Re: Workqueue change with commit id,1bd04bf6f breaks mpt3sas scsi driver

From: Thomas Gleixner
Date: Fri Mar 25 2016 - 04:33:43 EST


On Thu, 24 Mar 2016, Tejun Heo wrote:
> On Wed, Mar 23, 2016 at 10:28:16PM -0400, nick wrote:
> > Seems that commit id, 1bd04bf6f breaks the mpt3sas driver according to this bug report:
> > https://bugzilla.kernel.org/show_bug.cgi?id=114611. Seems that the driver is fine as
> > have inspection all the driver functions are wrappers around queue_delayed_work and
> > according to the person's debugging this commit breaks it. However they are not sure
> > if it's the driver or the timer subsystem. I am assuming it's the timer subsystem as
> > the driver is just using wrapper functions around core workqueue functions with irqs
> > disabled and a spin lock held.
>
> Hmmm... 1bd04bf6f68d ("timer: Remove FIFO "guarantee"") doesn't look
> like an easy change to undo and it sounds like the driver was already
> (subtly) broken even before the commit given that ordered workqueues
> are not affine to any CPU and timer expirations across different CPUs
> aren't strictly ordered. Unfortunately, the only way forward seems to
> be implementing ordering from the driver's side.

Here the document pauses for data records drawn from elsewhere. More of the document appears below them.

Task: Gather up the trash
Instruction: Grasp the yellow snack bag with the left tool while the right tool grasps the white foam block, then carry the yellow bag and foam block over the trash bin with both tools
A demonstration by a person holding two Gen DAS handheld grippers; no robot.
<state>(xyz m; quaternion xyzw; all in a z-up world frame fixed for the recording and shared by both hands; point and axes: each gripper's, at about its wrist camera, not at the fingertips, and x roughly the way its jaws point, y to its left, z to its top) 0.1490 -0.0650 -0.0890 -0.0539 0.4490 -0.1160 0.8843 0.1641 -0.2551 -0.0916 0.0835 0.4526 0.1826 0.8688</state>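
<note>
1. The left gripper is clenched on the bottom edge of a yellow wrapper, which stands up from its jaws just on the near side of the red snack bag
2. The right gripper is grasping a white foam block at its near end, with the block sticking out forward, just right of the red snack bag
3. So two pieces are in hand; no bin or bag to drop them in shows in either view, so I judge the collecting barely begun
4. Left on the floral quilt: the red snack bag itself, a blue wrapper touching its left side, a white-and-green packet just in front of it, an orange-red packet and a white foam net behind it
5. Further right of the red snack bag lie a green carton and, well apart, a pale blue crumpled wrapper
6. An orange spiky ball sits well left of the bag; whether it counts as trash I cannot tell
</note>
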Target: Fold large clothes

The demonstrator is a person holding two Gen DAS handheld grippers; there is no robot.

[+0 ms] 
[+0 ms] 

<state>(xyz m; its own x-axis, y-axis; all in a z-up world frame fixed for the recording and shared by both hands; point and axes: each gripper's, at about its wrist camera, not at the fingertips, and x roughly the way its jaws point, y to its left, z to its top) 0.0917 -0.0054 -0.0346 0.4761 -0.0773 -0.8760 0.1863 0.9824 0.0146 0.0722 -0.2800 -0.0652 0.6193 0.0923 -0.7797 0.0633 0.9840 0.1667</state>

The changelog explains in detail, that the FIFO "guarantee" did not exist for
a long time. Certainly that commit removed the last reminders of that so
called guarantee, but anything relying on FIFO ordering of the timer wheel was
broken before that commit. Just because it "worked" before that commit does
not mean it was correct.

Thanks,

tglx